Task
With the images removed, return every line below exactly as it reads.

Record extracts

-.-.-

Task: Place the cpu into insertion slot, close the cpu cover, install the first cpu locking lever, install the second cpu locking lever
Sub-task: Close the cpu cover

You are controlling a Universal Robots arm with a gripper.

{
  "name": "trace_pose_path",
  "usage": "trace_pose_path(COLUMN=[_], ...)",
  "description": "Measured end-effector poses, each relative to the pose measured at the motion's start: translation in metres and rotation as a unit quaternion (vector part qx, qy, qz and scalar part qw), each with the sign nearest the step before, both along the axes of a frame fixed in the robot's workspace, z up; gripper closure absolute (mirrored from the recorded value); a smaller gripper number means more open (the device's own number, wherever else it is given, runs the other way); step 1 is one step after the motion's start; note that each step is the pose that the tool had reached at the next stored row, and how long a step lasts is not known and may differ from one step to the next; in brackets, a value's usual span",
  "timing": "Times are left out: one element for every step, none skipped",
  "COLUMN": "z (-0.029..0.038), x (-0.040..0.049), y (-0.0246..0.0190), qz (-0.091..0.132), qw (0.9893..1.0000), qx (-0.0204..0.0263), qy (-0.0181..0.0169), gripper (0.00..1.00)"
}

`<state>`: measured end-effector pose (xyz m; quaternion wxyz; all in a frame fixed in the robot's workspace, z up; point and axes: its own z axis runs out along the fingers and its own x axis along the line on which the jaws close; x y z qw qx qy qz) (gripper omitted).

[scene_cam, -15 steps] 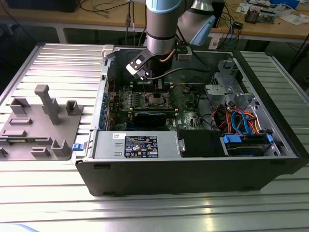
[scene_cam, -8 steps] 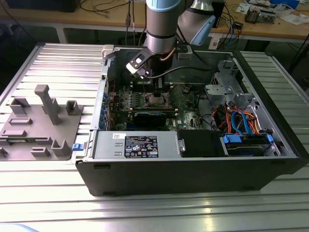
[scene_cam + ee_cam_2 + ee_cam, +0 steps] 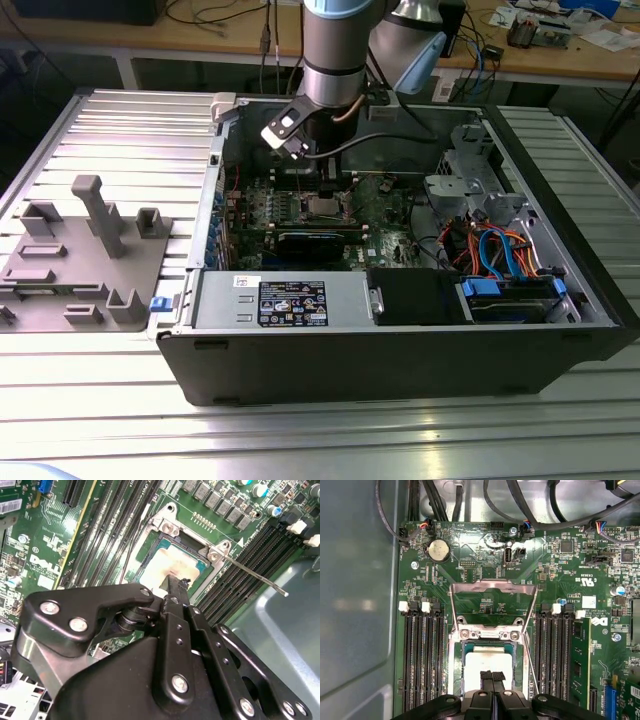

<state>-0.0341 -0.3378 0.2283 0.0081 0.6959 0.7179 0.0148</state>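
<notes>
Lying in the insertion slot (image 3: 456, 662), the cpu (image 3: 325, 208) is seen mid-frame in the exterior view. The cpu cover (image 3: 492, 585) is raised, and the gripper (image 3: 492, 674) is held just above the cpu, jaws clenched together.

**Arm straight down, fingers pinched shut**

The arm (image 3: 335, 40) drops in vertical, with the wrist (image 3: 333, 85) right above the gripper (image 3: 492, 676). In both wrist views the 2 fingers (image 3: 175, 602) are pressed tight together, tips pointing down. Black linkage bars (image 3: 230, 655) splay out either side behind them.
</notes>
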Motion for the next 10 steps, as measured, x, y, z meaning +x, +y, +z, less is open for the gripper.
trace_pose_path(z=[0.0001,0.0002,0.0003,0.0003,0.0003,0.0003,0.0002,0.0002,0.0002,0.0002], x=[0.0,0.0003,0.0007,0.0013,0.0019,0.0025,0.003,0.0034,0.0036,0.0036], y=[0.0,0.0,-0.0001,-0.0001,-0.0001,-0.0001,-0.0001,-0.0001,-0.0001,-0.0001], qz=[0.0,0.0,0.0,0.0,0.0,0.0,0.0,0.0,0.0,0.0], qw=[1.0,1.0,1.0,1.0,1.0,1.0,1.0,1.0,1.0,1.0], qx=[0.0,-0.0001,-0.0002,-0.0002,-0.0003,-0.0003,-0.0003,-0.0003,-0.0005,-0.0005], qy=[0.0,0.0002,0.0008,0.0016,0.0025,0.0033,0.0039,0.0044,0.0045,0.0046], gripper=[0.89,0.89,0.89,0.89,0.89,0.89,0.89,0.89,0.89,0.89])
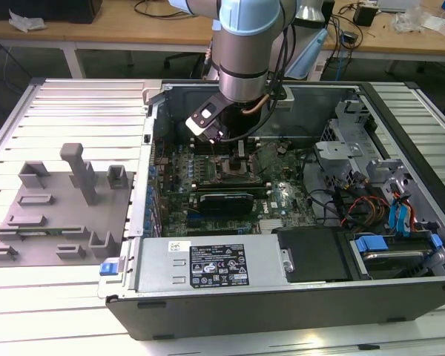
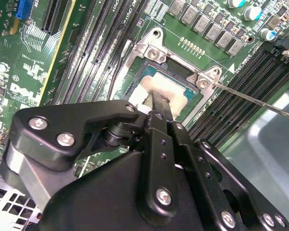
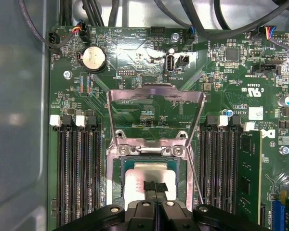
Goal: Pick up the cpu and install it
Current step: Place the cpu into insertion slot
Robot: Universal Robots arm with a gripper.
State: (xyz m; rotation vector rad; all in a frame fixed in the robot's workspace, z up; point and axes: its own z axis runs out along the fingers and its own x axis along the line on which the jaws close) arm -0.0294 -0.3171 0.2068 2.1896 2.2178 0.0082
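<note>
The open computer case lies on a ribbed metal desk. Just beside the case, at the exterior view's left, stands a grey fixture plate with blocks. Inside the case are a green motherboard, a silver power supply and blue drive caddies.

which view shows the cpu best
First wrist view: the cpu is seen straight on, the hand covering one edge. Second wrist view: slanted, half behind the hand. Exterior view: the arm blocks it.

Cpu in socket, beneath claw
</note>
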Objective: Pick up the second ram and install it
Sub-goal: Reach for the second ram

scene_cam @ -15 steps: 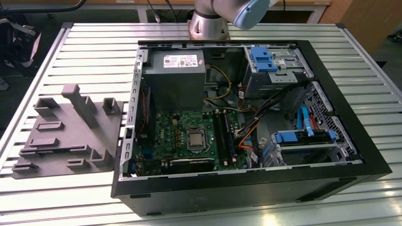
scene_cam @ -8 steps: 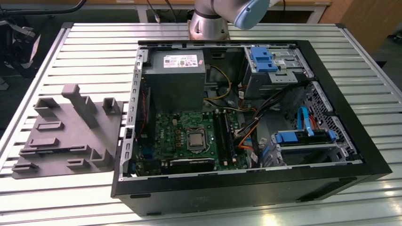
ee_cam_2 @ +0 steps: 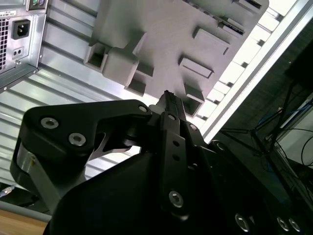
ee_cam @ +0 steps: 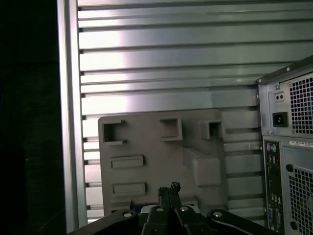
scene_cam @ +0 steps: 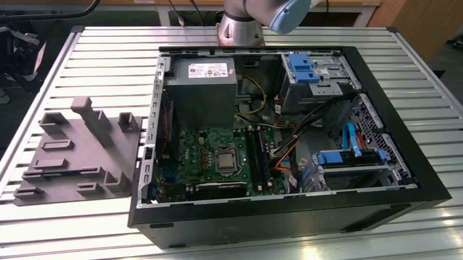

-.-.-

Answer box
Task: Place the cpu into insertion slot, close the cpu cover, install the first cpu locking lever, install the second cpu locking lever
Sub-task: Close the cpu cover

You are controlling a Universal Robots arm with a gripper.

{
  "name": "trace_pose_path",
  "usage": "trace_pose_path(COLUMN=[_], ...)",
  "description": "Measured end-effector poses, each relative to the pose measured at the motion's start: translation in metres and rotation as a unit quaternion (vector part qx, qy, qz and scalar part qw), each with the sign nearest the step before, both along the axes of a frame fixed in the robot's workspace, z up; gripper closure absolute (mirrored from the recorded value); a smaller gripper number means more open (the device's own number, wherever else it is given, runs the other way); step 1 is one step after the motion's start; note that each step is the pose that the tool had reached at the next stored row, and how long a step lasts is not known and may differ from one step to the next; in brackets, a value's usual span",
  "timing": "Times are left out: one element for every step, none skipped",
  "COLUMN": "z (-0.029..0.038), x (-0.040..0.049), y (-0.0246..0.0190), qz (-0.091..0.132), qw (0.9893..1.0000), qx (-0.0204..0.0263), qy (-0.0181..0.0169), gripper (0.00..1.00)"
}

`<state>`: measured end-effector pose (xyz m; quaternion wxyz; all in a frame fixed in the robot's workspace, z up; point and axes: its own z axis runs out along the fingers and its own x axis along the line on which the jaws close; x y z qw qx qy qz) (gripper omitted).

[scene_cam, -15 steps] 
[scene_cam, -8 steps] 
[scene_cam + ee_cam_2 + ee_cam, +0 steps] 

<state>-0.0341 -0.3378 0.2283 0.0081 0.6959 0.7179 0.0148</state>
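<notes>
Lying in the insertion slot (image 3: 456, 662), the cpu (image 3: 325, 208) is seen mid-frame in the exterior view. The cpu cover (image 3: 492, 585) is raised, and the gripper (image 3: 492, 674) is held just above the cpu, jaws clenched together.

**Arm straight down, fingers pinched shut**

The arm (image 3: 335, 40) drops in vertical, with the wrist (image 3: 333, 85) right above the gripper (image 3: 492, 676). In both wrist views the 2 fingers (image 3: 175, 602) are pressed tight together, tips pointing down. Black linkage bars (image 3: 230, 655) splay out either side behind them.
</notes>
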Motion for the next 10 steps, as measured, x, y, z meaning +x, +y, +z, less is open for the gripper.
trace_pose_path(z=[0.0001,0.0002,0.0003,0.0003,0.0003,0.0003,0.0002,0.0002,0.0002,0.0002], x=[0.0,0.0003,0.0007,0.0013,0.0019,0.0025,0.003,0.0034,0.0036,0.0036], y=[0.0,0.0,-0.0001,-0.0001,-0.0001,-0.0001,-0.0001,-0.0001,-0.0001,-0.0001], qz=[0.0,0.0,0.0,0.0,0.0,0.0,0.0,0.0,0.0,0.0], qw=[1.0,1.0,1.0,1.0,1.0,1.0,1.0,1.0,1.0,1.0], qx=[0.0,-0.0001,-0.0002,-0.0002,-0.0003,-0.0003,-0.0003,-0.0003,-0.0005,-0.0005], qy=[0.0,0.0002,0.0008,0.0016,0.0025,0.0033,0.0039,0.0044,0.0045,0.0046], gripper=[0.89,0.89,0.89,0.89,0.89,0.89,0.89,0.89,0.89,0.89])
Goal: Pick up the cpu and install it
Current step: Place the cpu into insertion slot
Robot: Universal Robots arm with a gripper.
State: (xyz m; rotation vector rad; all in a frame fixed in the robot's workspace, z up; point and axes: its own z axis runs out along the fingers and its own x axis along the line on which the jaws close) arm -0.0294 -0.3171 0.2068 2.1896 2.2178 0.0082
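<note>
The open computer case lies on a ribbed metal desk. Just beside the case, at the exterior view's left, stands a grey fixture plate with blocks. Inside the case are a green motherboard, a silver power supply and blue drive caddies.

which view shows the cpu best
First wrist view: the cpu is seen straight on, the hand covering one edge. Second wrist view: slanted, half behind the hand. Exterior view: the arm blocks it.

Cpu in socket, beneath claw
</note>
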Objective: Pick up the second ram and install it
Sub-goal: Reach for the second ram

scene_cam @ -15 steps: 
scene_cam @ -8 steps: 
ee_cam_2 @ +0 steps: 
ee_cam @ +0 steps: 
scene_cam @ +0 steps: 

Work on this exercise is complete, and nothing remains.